L’attività, è stato spiegato dai legali nella fase istruttoria, che l’uomo svolgeva avrebbe determinato la dispersione nell’aria di polveri e fibre di amianto che e per questo rimanevano libere. E l’operaio lavorava, è stato spiegato, privo di qualsiasi dispositivo individuale di protezione e senza alcun controllo da parte del datore di lavoro.
Inoltre sempre secondo questa ricostruzione effettuata dai legali, l’operaio tornava a casa con i vestiti di lavoro impregnati di polveri di amianto ignaro che le stesse potessero costituire un grave rischio anche per la salute dei familiari.
Nella relazione di parte a firma dell’ingegner Giuseppe Infusini – presidente Ona della provincia di Cosenza e massimo esperto sulla pericolosità dell’amianto – è stato evidenziato che le Ferrovie della Calabria negli anni in cui l’uomo era dipendente della società sarebbe entrato in contatto in diversi modi con il materiale riconosciuto cancerogeno.
L’amianto, infatti, stando a quanto ricostruito, era presente non solo come copertura dei tetti ma anche come guarnizioni, tubature, nelle carrozze e nelle locomotive, come componente di guarnizioni, come isolante dei motori, come manufatto (nastro, corde, cartone, lastre..).

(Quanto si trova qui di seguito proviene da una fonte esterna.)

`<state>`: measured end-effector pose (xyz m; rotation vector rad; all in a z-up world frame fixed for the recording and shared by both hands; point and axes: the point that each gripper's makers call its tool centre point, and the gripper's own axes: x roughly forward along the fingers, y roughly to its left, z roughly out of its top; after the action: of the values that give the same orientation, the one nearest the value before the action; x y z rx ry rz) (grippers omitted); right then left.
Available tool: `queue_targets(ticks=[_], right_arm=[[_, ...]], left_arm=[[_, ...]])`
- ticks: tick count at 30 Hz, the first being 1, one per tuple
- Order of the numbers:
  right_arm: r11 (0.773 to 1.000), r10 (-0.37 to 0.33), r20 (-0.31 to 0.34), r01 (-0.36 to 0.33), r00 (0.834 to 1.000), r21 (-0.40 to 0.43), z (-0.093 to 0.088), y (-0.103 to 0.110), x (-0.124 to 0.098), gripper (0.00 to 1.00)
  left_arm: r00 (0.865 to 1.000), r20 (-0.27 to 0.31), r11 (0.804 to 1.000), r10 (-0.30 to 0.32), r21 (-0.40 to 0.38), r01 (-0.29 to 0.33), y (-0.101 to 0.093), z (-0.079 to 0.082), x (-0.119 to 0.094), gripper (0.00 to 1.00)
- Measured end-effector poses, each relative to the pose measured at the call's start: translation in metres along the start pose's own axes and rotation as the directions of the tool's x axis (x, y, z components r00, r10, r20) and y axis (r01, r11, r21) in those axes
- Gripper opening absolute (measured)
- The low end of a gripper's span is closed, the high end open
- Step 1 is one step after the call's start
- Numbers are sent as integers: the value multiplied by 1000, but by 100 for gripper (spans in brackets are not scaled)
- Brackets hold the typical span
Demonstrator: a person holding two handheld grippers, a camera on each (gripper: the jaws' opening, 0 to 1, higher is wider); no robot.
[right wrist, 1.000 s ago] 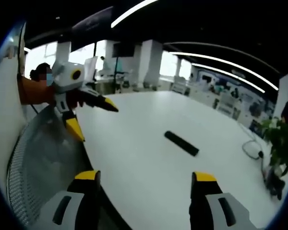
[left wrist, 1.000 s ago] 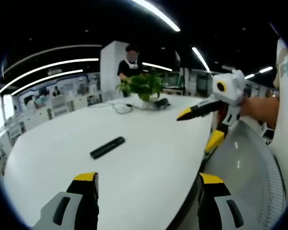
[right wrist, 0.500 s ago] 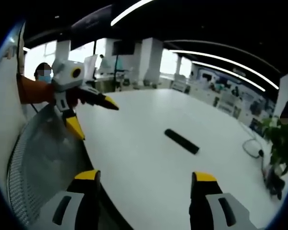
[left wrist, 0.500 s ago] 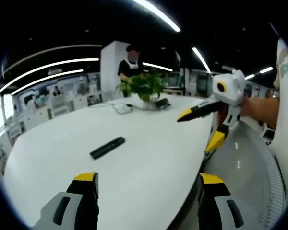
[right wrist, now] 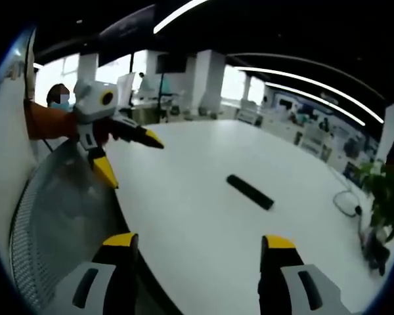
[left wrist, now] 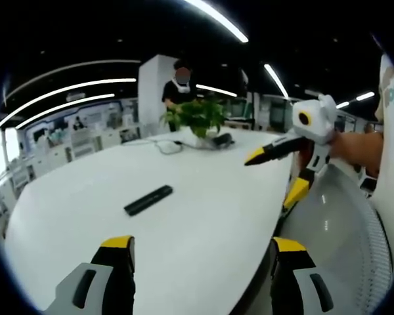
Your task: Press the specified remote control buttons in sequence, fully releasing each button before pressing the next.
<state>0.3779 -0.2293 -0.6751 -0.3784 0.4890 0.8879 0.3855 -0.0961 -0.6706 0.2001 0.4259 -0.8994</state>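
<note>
Remote (left wrist: pixel 148 200) flat on white table (left wrist: pixel 203 216), mid-surface, well apart from both grippers. Left gripper (left wrist: pixel 200 259) and right gripper (right wrist: pixel 198 256) wide open, holding nothing, near the table's edge. Probably approach step, no button pressed yet. Next: reach toward remote, line one jaw tip over first button.

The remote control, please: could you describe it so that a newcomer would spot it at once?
Start from the big white oval table with the potted plant at its far end. Out on the table's bare middle, well short of the plant, lies the remote control, apart from everything else. It is a slim black bar lying flat, the one dark thing on that white stretch.
</note>
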Motion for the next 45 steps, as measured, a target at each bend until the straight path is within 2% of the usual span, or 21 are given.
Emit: queue_targets(ticks=[8, 21, 45], right_arm=[[1000, 4, -7, -4, 1000, -21, 5, -9, 4, 74], [998, 4, -23, -5, 1000, -66, 17, -29, 12, 74], [992, 1, -72, -10, 997, -125, 24, -76, 30, 73]], left_arm=[[1000, -11, 1000, 8, 6, -8, 12, 0, 2, 87], [1000, -2, 999, 13, 37, -13, 34, 15, 13, 87], [998, -49, 995, -27, 100, 32, 63, 21, 39, 86]])
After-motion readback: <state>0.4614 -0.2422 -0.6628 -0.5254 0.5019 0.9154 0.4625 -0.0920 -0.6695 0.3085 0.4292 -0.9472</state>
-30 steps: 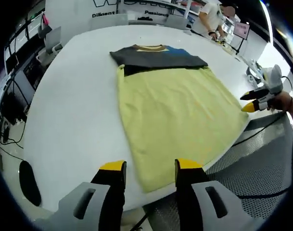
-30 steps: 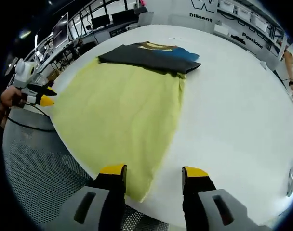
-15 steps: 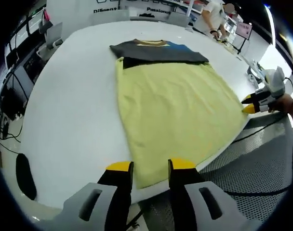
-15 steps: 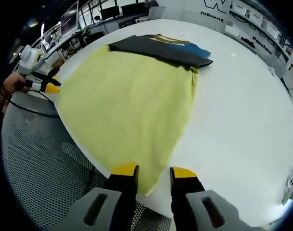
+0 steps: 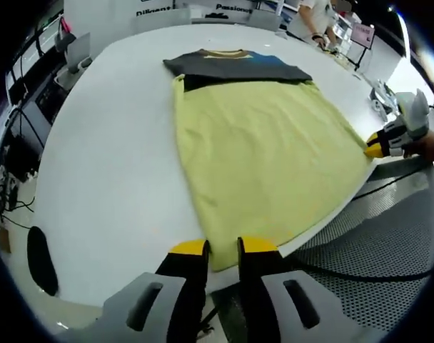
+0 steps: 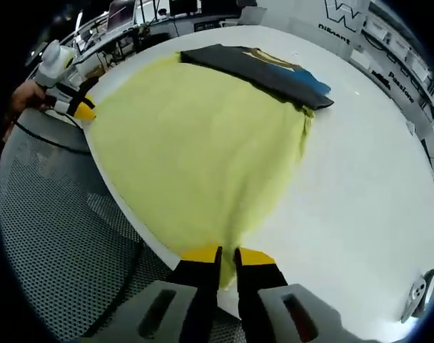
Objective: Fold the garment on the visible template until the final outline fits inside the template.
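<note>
My left hand-held gripper (image 5: pixel 222 249) is clamped on one near corner of the yellow-green garment (image 5: pixel 263 157); my right hand-held gripper (image 6: pixel 227 256) pinches the other; it lies flat on the white tabletop (image 5: pixel 106 164).

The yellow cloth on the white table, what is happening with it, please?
A person with a gripper in each hand is handling the yellow cloth, which lies flat on the white table. The left gripper and the right gripper are each closed on a near corner of it at the table's edge. A dark folded garment lies across the cloth's far end. No fold of the yellow cloth has been made yet.
</note>
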Motion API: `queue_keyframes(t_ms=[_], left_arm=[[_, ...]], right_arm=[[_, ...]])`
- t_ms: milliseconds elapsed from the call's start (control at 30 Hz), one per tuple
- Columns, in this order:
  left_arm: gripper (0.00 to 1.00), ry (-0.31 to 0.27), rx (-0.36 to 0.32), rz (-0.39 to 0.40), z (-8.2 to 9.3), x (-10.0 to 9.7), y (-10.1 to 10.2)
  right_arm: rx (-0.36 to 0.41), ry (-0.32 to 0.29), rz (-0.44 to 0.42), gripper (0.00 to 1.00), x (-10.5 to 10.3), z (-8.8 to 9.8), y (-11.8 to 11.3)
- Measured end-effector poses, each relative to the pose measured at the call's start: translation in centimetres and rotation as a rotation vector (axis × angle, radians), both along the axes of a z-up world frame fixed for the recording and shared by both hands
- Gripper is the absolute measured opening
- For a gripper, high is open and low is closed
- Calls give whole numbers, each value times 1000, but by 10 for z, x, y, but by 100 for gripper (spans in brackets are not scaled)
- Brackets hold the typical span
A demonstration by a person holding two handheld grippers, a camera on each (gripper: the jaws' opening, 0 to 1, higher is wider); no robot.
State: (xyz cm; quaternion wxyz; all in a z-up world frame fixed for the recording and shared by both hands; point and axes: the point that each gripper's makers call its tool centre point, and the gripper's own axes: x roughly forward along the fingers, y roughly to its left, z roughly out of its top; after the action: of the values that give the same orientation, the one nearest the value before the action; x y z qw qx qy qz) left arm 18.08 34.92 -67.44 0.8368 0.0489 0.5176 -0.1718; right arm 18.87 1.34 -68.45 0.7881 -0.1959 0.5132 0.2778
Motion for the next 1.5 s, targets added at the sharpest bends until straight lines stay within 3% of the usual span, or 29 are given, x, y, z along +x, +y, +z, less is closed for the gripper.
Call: queue_keyframes(t_ms=[100, 167, 267, 333, 467, 533, 600, 700, 967, 1067, 1300, 1367, 1500], left_arm=[[1, -6, 9, -1, -1, 1, 2], [0, -16, 20, -11, -2, 2, 1], [0, 16, 14, 5, -1, 0, 1], [0, 19, 18, 24, 2, 3, 2], [0, 18, 17, 35, 8, 4, 2], [0, 18, 9, 39, 11, 3, 2], [0, 37, -66, 115, 22, -5, 1], [0, 36, -64, 124, 30, -7, 5], [0, 82, -89, 127, 38, -20, 2], [0, 81, -88, 119, 45, -25, 3], [0, 29, -103, 138, 58, -17, 6], [0, -22, -116, 148, 69, -6, 9], [0, -133, -118, 148, 82, 13, 11]], right_arm=[[-34, -22, 23, 0, 4, 0, -3], [-10, 17, -6, 0, 4, -1, -3], [116, 107, -160, 0, -1, 1, 1], [164, 128, -203, 0, -1, 4, 1], [174, 129, -238, 0, 3, 10, -7], [196, 127, -244, 0, 5, 14, -7], [237, 145, -230, 0, 1, 26, -8], [302, 168, -263, 0, -3, 37, -7], [266, 173, -205, 0, -14, 46, -15], [288, 181, -199, 0, -20, 55, -16], [380, 131, -247, 0, -8, 75, -12], [411, 76, -263, 0, 2, 90, -14], [435, 17, -267, 0, 14, 99, -12]])
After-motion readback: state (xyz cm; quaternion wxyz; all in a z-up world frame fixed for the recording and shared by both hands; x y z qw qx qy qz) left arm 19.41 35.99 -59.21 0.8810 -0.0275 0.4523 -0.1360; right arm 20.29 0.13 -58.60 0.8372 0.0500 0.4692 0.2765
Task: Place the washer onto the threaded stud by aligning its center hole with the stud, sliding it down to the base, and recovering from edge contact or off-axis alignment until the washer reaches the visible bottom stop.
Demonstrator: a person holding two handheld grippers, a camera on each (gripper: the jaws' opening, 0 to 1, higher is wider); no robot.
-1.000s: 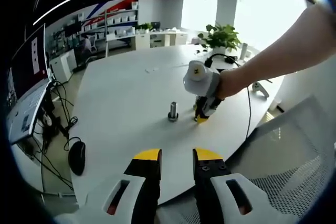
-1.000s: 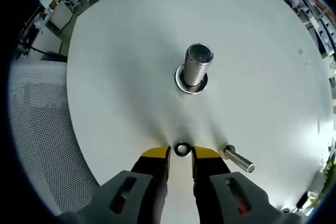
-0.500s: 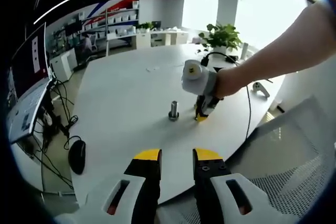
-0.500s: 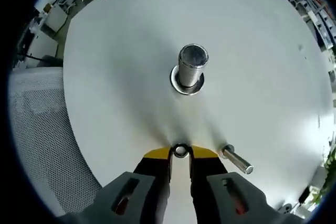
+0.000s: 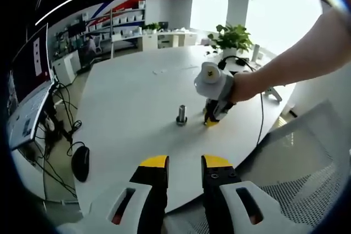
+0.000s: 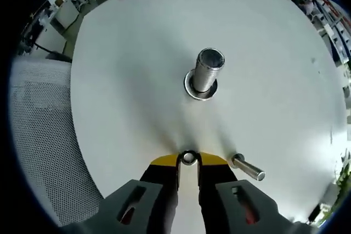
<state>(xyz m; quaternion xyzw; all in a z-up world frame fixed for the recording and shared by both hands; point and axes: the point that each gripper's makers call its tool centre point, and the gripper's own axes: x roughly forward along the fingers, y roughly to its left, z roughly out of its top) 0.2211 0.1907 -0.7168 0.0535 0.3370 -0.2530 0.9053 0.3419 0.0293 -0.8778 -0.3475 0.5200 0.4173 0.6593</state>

Era, altresì, presente nelle fonti di calore, nei vani che contenevano apparecchiature elettriche, attorno alle condotte dell’aria, nelle motrici diesel, attorno ai tubi di scappamento ed alle marmitte ed altri elementi con cui il lavoratore veniva a contatto.

La sentenza


Aspetti ben evidenziati nella sentenza emessa dal giudice del Lavoro di Cosenza: «Dunque, la prova testimoniale e la documentazione prodotta hanno evidenziato la violazione da parte del datore di lavoro della violazione dell’art. 2087 c.c non adottando quelle cautele di sicurezza necessarie a tutelare la salute del lavoratore. Peraltro, non può non sottolinearsi come il datore di lavoro sia responsabile dell’infortunio occorso al lavoratore. Sia se ometta di adottare le idonee misure protettive, sia se non accerti e vigili che di queste misure venga fatto effettivamente uso da parte del dipendente…».
Con la sentenza di accoglimento i due legali hanno così dimostrato che, si legge in una nota, «un’azienda come Ferrovie della Calabria srl – che non è una piccola impresa che galleggia nel turbinio di leggi da cui trarre indicazioni comportamentali, bensì una grande realtà aziendale, dotata anche di un organismo ad hoc, assistito da competenze scientifiche, deputate in primo luogo ad assicurare e garantire la salute dei ferrovieri – non poteva disconoscere i rischi e la pericolosità cui andavano incontro i propri dipendenti esponendoli all’amianto, al rilascio di polveri contenenti fibre d’amianto, nonché ad altri polveri ed agenti chimici pericolosi». (r.d.s.)